Modern doctors, like Clive Phelps in The River of Strange People, who seek to ‘conquer death’, whether by reducing inflammation or altering genes or activating telomerase, remind me of Chaucer’s three fools. Up the path of knowledge the doctors rush, chasing death – sometimes distracted by the fame and fortune they’ll win if they can conquer death – but with little apparent thought about whether conquering death would really be a good thing for humanity.
Q: WHY WOULDN’T CONQUERING DEATH BE A GOOD THING FOR HUMANITY? back
A: Well for starters, if we all lived forever, soon we couldn’t have children – our planet couldn’t sustain new lives, if the old lives never stepped aside to make room.

And what would give life any sense of urgency? Why push yourself to finish any project, when you could just as easily finish it a few centuries from now?

Most fundamentally, isn’t death what gives life meaning? Without death at our backs, I fear we’d all end up as bored with life as teenagers (who are the one class of people who already think they’re immortal).

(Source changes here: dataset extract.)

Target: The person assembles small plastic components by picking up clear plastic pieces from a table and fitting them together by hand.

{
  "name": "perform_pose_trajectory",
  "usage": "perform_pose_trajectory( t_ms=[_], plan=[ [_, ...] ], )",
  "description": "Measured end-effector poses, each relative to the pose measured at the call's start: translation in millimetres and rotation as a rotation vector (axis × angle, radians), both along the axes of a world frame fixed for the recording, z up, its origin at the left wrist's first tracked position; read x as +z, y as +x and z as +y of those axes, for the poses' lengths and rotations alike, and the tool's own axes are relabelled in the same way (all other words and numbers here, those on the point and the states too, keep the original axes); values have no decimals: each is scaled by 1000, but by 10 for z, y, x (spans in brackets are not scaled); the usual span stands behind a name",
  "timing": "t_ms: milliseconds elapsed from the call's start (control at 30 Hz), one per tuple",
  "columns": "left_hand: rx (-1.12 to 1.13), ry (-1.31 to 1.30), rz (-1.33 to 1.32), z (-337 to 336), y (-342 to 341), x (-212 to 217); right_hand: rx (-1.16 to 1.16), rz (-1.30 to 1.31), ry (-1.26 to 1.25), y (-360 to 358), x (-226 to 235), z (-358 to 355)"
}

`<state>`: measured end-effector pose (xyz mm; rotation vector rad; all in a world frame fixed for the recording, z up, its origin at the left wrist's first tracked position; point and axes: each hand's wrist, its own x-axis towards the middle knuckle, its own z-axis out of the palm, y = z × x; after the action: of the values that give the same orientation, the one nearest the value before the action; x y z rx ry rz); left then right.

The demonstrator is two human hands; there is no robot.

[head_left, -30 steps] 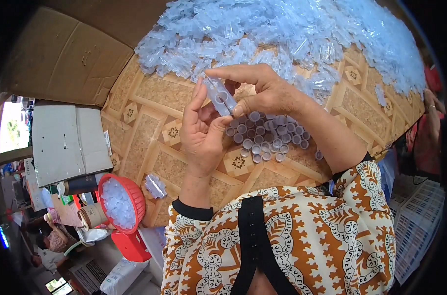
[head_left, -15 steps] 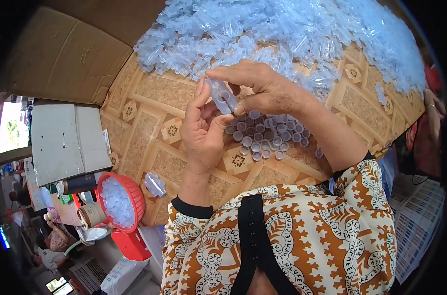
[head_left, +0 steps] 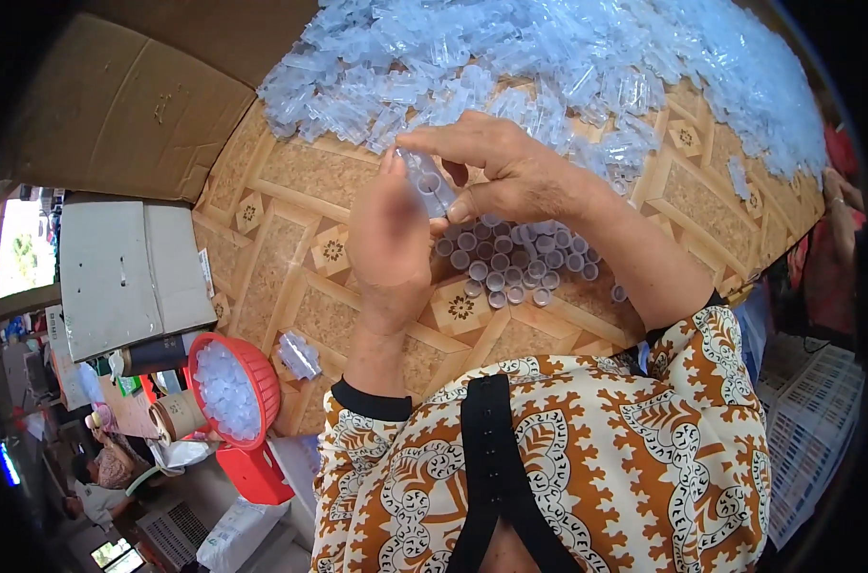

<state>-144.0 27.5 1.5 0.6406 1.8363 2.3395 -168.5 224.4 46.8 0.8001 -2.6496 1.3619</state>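
Head cam: R hand (head_left: 510, 167) partly closed, thumb & index pinching opp. ends of a clear plastic piece (head_left: 428, 181) above the tabletop (head_left: 305, 172); L hand (head_left: 388, 239), blurred palm, half-curled, gripping it too. Loose caps (head_left: 496, 281) nearer the body, big plastic pile (head_left: 587, 48) beyond, red basket (head_left: 272, 387) off L.

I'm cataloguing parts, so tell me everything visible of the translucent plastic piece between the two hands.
The translucent bluish plastic piece is longish, with a round detail and a dark line below it. It tilts above the tan patterned tabletop. The right hand pinches it, index finger at the upper end, thumb at the lower; the left hand meets its left side, hiding part.
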Motion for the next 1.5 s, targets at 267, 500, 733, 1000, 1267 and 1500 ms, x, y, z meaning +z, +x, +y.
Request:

Having said that, though, I must admit: if doctors do come up with anti-aging pills, before it’s too late for me, I’ll probably be standing in line with everyone else to buy them. The life force runs too strong for any of us to resist an immortality drug. Which is why I believe we ought to think through where the science is taking us, before it just takes us there. Like the atomic bomb, once the immortality genie’s out of the bottle, no one’s ever going to be able to put it back.